I'll illustrate with a simple example. If your family doc taps your patellar tendon below the knee to test your 'knee-jerk' reflex, the neurophysiological and muscular responses are quite simple and could easily be fully 'tracked' in an animal model. (patellar reflex)
There is no need to invoke a 'knee-muscle-spirit' to explain what has happened. Your experience, though, is not directly of stretch of the Golgi tendon organ, neuronal firing, and actin-myosin sliding. You feel the tap and feel an involuntary muscle contraction. Modern dualists would undoubtedly accept the physical explanation for this experience without even thinking that a spirit-mechanism need be invoked.
However, dualists conveniently ignore the fact that this simplest reflex lies on a spectrum of neurophysiological activity/experience that extends up to consciousness. They ignore the extremely high likelihood that experiences that result from the complex, emergent system that is our plastic, input-programmed brain represent the same types of phenomenology.They ignore the fact that the brains of different individuals become active in predictable neuroanatomical areas when those individuals engage in equivalent behaviors.

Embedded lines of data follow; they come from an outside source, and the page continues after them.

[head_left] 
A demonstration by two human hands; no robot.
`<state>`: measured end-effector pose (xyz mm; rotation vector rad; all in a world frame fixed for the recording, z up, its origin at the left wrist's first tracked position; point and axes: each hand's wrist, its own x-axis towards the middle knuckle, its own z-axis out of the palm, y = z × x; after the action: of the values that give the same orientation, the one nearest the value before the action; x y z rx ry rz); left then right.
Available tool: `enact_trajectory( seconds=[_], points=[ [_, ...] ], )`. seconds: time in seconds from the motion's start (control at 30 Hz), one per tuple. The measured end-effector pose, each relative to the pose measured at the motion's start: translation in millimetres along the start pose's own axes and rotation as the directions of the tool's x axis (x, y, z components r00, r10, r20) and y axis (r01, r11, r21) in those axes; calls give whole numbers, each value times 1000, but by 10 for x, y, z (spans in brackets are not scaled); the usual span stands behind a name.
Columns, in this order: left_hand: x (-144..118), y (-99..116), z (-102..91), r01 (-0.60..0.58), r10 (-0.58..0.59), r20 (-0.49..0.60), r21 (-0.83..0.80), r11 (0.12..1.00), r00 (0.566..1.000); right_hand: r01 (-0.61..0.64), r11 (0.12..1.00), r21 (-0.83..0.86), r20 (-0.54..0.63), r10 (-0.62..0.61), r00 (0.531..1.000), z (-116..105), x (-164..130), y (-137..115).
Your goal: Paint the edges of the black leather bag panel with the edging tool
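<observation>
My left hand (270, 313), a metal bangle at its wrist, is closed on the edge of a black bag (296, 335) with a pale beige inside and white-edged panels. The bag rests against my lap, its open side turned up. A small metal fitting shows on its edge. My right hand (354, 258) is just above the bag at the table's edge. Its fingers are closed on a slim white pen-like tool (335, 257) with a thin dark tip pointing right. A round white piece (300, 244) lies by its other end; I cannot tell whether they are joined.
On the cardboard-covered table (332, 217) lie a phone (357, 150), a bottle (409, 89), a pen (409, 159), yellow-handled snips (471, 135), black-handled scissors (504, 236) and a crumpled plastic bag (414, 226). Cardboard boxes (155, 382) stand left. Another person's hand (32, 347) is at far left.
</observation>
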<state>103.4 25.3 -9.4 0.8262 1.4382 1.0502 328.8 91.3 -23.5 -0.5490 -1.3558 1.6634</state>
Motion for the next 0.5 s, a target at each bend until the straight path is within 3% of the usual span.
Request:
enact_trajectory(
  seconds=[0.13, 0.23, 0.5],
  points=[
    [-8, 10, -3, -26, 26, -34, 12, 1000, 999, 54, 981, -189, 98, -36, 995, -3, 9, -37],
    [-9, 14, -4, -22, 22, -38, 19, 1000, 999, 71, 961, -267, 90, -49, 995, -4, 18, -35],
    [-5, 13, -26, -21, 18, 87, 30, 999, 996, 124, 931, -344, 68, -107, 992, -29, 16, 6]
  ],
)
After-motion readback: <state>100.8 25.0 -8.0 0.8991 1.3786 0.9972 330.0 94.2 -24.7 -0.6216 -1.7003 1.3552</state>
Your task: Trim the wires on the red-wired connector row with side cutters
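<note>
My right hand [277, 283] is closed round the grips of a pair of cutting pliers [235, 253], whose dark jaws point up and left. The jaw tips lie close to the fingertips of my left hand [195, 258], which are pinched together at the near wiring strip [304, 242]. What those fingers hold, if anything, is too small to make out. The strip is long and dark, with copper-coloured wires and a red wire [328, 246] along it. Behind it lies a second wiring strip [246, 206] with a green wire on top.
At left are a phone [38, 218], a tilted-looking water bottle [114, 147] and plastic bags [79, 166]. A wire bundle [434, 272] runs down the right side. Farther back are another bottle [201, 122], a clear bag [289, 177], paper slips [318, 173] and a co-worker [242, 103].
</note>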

If our brains were mere antennas for the mind, then we should expect to see idiosyncratic neuranatomic responses.
They conveniently ignore Occam's razor, which indicates that the most parsimonious, not necessarily the simplest, explanation is always to be preferred. They usurp the fact that highly complex physical phenomena are difficult to tease apart, and they distort this techical 'uncertainty' into metaphysical argumenta ad
ignorantiam that permit the desired conclusion.
Scientific methodology was 'invented' to counteract precisely such wishful unthinking. For my comments above, Sam [Harris] might join Lee Siegel in declaring atheism damaging to imagination. However, I think that trying to conceptualize how things and people really function is more difficult than simplistic, intuitive, flights of fantasy. That's what makes it interesting!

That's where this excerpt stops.